Well she keeps screaming now and holding her hands in front of her face.







But I think that just might be tired/crabby. I gave her a biscuit and sat her down in front of the cat (she likes to watch him groom himself). She seems ok now. The lips look better so I feel better. It's amazing how pregnant hormones can make me worry about every little thing.


----------



## DragonflyBlue (Oct 21, 2003)

Is she still nursing?

To me, the photos remind me off those blisters babes get when they are learning to nurse or when they nurse a lot after not nursing as often.

Just a thought...

Janis


----------



## CrazyCatLady (Aug 17, 2004)

Yeah, I noticed that to. But she just stopped nursing last week actually.

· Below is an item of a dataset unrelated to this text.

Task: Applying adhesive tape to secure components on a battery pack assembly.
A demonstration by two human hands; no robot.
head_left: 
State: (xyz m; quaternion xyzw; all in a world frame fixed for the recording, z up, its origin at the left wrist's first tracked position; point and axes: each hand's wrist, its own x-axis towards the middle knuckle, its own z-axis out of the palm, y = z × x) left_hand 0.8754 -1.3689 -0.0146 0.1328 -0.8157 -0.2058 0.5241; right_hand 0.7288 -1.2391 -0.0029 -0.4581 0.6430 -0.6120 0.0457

It still looks really bad, but she seems ok. I might have to go to the hospital for something else anyway, maybe I'll have them look at her real quick while I'm there.


----------



## mama2liam (Jun 18, 2004)

Okay, I'm going to admit this: when I was around 10-11, I used to feed my baby brother (1-2 y/o) some of my salt and vinegar chips and his lips used to look exactly like that







Man, potato chips really packed a PUNCH back in the day!! I'm guessing it's the salad dressing.


----------



## Epiphany (Oct 18, 2003)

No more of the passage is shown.